The recipes in My Father's Daughter come from Gwyneth's family, from simple restaurant dishes she's liked, and occasionally from cookbooks—sources that make up the repertory of nearly every home cook. But her father's cooking plays the leading role. Long after I was given the manuscript, Kevin sent me a copy of her moving introduction, and this answered many of my questions:

“I always feel closest to my father, who was the love of my life until his death in 2002, when I am in the kitchen.
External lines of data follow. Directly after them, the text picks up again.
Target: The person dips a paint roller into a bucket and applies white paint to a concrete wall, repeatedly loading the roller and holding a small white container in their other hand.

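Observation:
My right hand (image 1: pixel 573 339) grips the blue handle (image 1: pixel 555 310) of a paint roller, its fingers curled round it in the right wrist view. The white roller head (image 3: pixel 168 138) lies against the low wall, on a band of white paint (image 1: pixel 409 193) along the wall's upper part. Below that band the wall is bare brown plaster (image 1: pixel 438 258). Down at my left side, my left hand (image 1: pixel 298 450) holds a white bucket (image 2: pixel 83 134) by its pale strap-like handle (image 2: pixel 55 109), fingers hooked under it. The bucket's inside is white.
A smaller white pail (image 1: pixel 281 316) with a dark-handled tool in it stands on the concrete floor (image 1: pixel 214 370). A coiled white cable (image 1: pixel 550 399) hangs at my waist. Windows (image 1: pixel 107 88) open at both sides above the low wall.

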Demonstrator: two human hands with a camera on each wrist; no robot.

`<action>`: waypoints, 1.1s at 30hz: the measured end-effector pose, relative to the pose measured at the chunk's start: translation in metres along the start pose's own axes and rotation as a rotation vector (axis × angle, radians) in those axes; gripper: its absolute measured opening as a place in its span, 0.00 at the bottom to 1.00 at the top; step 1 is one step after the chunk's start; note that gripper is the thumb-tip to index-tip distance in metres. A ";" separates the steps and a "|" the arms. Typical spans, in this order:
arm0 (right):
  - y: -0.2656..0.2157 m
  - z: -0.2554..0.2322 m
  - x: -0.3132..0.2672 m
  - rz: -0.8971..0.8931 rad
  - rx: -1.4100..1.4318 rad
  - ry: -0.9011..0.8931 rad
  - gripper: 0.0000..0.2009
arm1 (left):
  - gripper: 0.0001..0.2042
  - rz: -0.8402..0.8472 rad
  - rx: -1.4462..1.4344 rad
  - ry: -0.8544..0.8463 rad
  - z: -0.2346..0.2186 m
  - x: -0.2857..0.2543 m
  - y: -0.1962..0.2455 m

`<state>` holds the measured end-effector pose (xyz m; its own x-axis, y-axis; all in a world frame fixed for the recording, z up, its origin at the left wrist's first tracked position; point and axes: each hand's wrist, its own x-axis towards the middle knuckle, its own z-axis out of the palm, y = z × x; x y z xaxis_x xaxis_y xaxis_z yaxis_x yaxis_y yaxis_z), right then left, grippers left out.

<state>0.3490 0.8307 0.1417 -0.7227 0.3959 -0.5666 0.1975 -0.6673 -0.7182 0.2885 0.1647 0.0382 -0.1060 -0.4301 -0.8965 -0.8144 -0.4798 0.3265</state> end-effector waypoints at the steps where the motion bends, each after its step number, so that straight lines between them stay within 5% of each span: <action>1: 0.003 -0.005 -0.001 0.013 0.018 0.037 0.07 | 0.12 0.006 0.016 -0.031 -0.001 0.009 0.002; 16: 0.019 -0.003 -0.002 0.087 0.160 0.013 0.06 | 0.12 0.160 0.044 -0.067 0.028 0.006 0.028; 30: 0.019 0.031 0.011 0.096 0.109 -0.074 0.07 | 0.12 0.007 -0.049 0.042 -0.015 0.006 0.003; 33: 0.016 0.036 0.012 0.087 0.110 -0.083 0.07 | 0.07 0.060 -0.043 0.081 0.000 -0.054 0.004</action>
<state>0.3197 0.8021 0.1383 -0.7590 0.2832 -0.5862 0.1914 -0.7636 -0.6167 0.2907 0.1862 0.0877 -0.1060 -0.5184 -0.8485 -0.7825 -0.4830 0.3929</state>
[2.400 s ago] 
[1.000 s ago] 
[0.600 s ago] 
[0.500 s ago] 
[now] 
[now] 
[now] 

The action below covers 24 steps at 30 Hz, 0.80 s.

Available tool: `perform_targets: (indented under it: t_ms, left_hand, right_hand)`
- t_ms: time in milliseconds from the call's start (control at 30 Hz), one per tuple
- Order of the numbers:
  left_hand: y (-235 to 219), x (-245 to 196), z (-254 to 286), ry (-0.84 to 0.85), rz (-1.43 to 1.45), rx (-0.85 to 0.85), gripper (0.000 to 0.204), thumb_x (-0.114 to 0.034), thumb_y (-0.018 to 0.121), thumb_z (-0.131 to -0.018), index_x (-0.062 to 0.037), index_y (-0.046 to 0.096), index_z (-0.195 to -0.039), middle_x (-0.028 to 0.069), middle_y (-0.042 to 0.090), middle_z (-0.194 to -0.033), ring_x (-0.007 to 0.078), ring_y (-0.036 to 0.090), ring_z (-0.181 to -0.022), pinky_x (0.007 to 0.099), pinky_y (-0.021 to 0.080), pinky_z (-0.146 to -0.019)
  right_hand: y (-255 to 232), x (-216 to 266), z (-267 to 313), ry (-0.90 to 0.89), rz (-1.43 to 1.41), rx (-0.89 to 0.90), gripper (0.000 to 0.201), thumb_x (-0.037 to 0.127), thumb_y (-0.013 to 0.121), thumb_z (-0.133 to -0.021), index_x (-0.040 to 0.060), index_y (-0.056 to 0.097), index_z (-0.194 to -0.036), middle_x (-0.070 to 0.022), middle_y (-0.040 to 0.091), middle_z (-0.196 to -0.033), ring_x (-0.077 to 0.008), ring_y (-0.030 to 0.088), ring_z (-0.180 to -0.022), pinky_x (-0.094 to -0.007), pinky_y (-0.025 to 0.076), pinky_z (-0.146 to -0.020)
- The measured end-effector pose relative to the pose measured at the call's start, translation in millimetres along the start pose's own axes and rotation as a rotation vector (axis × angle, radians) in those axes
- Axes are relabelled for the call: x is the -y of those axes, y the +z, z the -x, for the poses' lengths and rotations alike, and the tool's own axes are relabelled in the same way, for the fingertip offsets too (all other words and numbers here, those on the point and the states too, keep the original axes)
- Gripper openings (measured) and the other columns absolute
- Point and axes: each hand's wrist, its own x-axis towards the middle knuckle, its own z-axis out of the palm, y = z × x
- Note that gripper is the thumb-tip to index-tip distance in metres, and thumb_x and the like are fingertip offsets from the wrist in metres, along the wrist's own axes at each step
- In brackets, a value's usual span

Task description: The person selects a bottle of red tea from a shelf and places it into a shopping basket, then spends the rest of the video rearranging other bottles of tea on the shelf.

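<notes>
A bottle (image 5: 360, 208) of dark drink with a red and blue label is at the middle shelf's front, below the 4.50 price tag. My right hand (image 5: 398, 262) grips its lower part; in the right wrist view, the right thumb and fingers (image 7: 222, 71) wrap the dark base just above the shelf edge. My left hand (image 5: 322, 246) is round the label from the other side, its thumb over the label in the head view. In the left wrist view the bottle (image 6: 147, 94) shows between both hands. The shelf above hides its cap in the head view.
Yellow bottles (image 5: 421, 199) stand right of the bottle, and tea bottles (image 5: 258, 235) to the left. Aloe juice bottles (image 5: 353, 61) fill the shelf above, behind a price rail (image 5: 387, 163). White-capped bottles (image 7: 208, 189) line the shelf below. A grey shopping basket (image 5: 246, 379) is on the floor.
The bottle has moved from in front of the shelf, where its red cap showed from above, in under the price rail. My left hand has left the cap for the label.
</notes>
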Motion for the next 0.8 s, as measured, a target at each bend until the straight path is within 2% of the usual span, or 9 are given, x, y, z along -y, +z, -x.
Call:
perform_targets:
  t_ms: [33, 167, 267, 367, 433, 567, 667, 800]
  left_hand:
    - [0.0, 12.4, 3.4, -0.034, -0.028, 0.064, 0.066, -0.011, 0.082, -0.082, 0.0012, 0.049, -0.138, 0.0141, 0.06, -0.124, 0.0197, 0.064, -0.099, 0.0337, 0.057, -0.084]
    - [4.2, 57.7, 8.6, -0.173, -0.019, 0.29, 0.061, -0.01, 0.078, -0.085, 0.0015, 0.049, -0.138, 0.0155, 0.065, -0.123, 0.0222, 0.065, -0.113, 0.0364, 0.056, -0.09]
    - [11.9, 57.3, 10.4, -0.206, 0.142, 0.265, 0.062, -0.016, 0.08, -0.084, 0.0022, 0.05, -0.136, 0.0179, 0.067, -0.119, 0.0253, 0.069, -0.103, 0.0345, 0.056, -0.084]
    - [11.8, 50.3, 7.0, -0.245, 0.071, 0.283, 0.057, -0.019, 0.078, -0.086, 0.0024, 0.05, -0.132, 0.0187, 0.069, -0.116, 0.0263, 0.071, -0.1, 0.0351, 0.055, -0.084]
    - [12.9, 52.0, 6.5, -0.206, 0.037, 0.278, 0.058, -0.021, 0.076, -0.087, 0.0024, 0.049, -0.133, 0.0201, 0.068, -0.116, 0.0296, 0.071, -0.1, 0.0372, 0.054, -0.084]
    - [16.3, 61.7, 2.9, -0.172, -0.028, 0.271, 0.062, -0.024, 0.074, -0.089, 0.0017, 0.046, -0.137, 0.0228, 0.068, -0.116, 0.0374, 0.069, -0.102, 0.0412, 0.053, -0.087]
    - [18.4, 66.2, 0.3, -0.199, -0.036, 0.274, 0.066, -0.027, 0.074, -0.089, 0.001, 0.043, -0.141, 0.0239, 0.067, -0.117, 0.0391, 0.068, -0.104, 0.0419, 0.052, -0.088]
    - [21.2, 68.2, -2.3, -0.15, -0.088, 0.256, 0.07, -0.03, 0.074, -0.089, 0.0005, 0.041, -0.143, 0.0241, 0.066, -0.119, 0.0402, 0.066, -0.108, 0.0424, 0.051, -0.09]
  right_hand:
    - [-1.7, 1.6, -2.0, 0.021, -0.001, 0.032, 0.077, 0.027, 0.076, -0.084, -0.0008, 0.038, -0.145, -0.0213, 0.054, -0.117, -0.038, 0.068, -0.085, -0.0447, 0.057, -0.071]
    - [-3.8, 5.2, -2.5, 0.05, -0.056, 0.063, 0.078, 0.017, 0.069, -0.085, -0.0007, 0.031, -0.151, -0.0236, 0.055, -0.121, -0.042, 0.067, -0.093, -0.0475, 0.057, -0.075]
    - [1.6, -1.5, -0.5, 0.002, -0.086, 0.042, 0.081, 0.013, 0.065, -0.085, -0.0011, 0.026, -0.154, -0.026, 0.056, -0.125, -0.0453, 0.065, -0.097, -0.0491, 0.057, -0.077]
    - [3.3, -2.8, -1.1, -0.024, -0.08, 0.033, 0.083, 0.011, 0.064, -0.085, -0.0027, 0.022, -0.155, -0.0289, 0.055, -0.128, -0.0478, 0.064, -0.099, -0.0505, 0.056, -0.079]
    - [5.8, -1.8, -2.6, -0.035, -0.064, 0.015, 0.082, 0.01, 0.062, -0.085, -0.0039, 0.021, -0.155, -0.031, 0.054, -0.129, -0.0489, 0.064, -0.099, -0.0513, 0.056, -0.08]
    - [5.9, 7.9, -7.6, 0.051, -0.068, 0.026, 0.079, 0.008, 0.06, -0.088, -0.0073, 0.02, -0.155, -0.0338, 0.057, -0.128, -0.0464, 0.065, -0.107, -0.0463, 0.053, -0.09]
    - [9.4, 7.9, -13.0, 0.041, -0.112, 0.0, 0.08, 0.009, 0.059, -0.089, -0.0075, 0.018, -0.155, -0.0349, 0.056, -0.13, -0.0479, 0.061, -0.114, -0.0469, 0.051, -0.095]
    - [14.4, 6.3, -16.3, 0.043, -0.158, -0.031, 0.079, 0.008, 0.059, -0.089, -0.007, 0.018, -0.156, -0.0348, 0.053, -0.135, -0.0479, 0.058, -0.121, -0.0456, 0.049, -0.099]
I can still hear him over my shoulder, heckling me, telling me to be careful with my knife, moaning with pleasure over a bite of something in only the way a Jew from Long Island can, his shoulders doing most of the talking. I will never forget how concentrated he looked in the kitchen. . . . It was as if the deliciousness of the food would convey the love he felt in direct proportion. . . . Health food was never really on the agenda, it was about fun and deliciousness and togetherness. . . . The most striking aspect about his cooking was how much joy he derived from feeding people that he loved. I mean, genuine, bursting happiness. . . . This book is meant to channel the ethos of my father by sharing the greatest gifts that he imparted to me. Invest in what's real. Clean as you go. Drink while you cook. Make it fun. It doesn't have to be complicated. It will be what it will be.”